XI. Mixing Drilling Mud
Attention should be given to the equipment used to mix drilling mud’s and to the sequence of
addition of the mud and any additives.
A. If the make up water requires treatment, always treat it prior to addition of the bentonite
B. Use a jet hopper mixer to disperse the bentonite clay.

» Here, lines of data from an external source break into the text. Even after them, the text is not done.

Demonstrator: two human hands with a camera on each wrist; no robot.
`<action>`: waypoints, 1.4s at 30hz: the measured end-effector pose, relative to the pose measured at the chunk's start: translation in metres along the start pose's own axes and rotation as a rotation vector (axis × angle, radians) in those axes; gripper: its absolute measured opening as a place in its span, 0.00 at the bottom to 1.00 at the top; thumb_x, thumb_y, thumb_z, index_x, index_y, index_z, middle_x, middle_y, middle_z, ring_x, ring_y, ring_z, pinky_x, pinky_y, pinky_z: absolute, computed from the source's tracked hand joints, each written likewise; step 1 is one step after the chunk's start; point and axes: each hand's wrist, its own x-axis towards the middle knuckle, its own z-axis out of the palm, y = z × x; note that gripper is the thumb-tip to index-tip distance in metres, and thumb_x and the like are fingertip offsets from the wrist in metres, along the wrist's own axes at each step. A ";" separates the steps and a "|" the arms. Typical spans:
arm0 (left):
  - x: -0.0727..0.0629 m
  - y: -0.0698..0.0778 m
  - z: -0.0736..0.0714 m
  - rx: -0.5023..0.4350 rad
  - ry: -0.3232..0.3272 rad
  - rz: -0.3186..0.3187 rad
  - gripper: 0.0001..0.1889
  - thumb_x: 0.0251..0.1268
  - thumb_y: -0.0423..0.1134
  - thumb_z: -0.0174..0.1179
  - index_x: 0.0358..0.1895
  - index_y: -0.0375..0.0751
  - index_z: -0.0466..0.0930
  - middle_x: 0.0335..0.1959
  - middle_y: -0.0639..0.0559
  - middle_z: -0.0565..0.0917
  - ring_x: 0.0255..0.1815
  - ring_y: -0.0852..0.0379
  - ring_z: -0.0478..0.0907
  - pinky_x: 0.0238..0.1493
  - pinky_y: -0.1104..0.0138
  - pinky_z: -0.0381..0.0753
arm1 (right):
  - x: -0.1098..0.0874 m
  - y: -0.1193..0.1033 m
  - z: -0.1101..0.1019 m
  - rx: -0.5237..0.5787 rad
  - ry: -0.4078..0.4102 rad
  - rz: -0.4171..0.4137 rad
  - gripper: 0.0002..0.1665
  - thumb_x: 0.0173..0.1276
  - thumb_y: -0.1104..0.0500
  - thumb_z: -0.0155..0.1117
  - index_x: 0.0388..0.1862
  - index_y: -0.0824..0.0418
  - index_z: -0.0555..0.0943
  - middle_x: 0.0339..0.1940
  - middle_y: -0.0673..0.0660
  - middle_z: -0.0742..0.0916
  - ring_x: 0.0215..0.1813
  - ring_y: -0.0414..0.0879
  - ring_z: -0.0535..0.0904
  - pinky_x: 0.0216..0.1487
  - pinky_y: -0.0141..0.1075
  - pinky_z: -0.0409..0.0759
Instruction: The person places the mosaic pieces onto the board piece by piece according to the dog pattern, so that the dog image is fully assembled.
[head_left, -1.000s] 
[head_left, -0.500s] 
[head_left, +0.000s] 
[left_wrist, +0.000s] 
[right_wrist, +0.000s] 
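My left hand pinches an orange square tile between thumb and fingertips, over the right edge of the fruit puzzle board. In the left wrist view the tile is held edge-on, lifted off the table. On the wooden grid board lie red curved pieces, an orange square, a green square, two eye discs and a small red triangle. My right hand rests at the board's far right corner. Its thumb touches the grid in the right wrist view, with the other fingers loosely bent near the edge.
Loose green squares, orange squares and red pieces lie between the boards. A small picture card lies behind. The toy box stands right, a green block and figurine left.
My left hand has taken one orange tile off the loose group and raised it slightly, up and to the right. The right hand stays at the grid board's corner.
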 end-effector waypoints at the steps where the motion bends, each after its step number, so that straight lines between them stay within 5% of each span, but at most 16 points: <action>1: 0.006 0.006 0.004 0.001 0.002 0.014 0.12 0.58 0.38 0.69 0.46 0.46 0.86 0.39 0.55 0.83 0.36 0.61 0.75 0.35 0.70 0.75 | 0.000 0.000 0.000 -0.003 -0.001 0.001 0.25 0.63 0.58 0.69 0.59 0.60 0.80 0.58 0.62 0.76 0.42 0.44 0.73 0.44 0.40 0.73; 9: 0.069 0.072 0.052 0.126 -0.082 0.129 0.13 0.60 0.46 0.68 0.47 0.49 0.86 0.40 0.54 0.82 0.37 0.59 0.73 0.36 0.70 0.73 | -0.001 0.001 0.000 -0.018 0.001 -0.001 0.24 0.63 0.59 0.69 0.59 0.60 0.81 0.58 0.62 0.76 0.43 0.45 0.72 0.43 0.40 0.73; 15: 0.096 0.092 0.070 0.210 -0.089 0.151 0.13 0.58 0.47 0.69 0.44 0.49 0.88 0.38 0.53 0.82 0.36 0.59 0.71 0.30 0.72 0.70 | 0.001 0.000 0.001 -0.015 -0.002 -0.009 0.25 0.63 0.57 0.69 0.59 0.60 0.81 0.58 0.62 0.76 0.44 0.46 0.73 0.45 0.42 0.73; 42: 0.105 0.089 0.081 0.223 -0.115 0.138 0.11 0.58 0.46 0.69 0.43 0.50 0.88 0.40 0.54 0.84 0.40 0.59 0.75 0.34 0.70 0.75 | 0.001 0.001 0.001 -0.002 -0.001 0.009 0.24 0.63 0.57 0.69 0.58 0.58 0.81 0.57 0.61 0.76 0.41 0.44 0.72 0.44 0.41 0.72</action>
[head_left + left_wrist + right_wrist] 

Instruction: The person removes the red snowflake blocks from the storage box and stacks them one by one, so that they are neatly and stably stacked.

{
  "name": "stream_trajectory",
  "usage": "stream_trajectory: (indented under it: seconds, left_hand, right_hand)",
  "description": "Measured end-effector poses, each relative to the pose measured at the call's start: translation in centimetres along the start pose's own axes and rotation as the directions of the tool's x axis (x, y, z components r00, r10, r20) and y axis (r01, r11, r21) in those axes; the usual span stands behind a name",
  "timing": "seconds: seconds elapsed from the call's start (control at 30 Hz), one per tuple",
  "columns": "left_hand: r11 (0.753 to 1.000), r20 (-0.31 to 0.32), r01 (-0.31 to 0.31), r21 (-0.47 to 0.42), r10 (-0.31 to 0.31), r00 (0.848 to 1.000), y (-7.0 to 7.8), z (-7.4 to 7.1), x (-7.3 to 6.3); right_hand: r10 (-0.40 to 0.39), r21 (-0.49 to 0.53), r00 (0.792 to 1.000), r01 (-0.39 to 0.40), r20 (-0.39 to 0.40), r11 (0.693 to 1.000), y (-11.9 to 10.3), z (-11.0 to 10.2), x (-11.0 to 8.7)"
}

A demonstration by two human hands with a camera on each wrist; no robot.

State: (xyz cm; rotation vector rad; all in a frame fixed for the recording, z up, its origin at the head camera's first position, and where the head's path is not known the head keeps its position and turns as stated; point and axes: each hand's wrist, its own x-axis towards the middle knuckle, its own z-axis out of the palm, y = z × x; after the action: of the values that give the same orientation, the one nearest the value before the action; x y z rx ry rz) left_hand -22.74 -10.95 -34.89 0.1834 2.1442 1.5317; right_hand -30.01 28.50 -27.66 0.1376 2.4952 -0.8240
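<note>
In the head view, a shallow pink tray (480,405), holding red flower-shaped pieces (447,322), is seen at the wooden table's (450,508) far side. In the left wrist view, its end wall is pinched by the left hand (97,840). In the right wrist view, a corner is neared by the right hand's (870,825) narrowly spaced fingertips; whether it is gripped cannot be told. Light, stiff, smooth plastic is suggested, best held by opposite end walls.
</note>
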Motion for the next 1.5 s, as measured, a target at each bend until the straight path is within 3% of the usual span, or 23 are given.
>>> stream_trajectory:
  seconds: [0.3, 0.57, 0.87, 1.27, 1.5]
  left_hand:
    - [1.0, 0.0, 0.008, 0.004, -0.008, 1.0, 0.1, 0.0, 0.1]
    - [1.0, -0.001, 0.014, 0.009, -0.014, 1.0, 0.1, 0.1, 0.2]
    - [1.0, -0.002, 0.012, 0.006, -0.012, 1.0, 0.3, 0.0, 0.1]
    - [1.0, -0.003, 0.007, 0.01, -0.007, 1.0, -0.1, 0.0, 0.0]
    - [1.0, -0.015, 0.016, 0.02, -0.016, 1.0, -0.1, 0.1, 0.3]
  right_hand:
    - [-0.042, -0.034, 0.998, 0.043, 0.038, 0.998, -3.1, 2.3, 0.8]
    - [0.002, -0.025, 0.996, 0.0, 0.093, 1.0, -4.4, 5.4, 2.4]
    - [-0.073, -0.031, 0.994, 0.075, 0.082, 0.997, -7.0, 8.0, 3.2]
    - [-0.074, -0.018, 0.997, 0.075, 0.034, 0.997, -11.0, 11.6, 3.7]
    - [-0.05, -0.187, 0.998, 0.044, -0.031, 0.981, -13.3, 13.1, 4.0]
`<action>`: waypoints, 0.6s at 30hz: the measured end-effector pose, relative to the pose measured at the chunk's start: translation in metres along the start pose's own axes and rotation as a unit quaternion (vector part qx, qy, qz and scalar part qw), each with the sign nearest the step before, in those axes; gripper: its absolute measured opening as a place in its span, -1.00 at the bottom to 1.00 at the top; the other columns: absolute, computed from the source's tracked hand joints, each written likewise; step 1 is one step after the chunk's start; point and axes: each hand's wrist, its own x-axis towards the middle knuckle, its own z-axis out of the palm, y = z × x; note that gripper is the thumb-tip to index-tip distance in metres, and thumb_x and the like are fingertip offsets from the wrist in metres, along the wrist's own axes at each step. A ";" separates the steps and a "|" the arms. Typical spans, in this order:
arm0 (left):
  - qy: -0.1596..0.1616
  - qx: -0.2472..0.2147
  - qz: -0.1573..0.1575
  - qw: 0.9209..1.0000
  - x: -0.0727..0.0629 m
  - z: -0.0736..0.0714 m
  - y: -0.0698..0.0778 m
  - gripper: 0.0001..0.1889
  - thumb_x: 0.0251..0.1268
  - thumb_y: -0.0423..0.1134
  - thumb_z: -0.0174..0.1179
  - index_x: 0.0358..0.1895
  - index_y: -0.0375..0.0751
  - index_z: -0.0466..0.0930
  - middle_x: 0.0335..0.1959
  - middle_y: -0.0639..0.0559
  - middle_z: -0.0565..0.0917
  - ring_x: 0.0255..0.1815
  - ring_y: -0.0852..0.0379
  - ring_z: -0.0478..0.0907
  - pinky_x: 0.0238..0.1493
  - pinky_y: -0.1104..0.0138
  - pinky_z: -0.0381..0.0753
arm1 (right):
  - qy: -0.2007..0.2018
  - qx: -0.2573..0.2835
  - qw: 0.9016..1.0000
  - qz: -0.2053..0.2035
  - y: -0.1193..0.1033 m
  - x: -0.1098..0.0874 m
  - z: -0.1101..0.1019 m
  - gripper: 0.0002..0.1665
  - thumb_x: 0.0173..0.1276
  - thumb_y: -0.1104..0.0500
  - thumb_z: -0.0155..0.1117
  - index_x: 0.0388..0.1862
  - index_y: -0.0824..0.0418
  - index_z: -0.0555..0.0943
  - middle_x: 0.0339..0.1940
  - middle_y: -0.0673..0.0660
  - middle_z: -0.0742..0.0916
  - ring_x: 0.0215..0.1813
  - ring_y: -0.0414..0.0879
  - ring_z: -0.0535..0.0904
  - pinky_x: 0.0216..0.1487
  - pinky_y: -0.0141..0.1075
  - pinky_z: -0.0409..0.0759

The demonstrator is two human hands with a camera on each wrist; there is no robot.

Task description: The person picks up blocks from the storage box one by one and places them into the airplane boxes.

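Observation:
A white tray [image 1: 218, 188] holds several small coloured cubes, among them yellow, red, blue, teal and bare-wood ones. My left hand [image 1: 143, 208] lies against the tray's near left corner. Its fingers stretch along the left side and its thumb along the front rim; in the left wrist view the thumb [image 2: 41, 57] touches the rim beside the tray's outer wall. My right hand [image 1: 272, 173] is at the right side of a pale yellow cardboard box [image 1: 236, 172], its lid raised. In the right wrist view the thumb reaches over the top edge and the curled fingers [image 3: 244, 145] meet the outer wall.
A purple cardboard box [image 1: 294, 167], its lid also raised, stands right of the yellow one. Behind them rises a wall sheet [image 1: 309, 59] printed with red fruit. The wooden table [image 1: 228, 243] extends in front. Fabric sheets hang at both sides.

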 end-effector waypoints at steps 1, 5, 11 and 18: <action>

C. Bentonite clay should be mixed slowly through the jet hopper at a rate of
one 50 lb. bag every 10 to 20 minutes.
D. Volume of mud pit should be three times the volume of the proposed hole. Figuring
volume of pit length (ft.) x width (ft.) x depth (ft.) x 7.5 = volume (gal).
E. The mud pit should be of such design that the drilling mud, during flow, changes direction
and slows, allowing for cuttings to drop out.
F. The addition of viscosifying polymers should be made after the bentonite clay mud is
thoroughly mixed in fresh water.
G. Viscosity and density tests should be run on the drilling mud following mixing. Periodic
tests should be made during drilling and changes noted. Sand content tests should be run on the mud once drilling starts.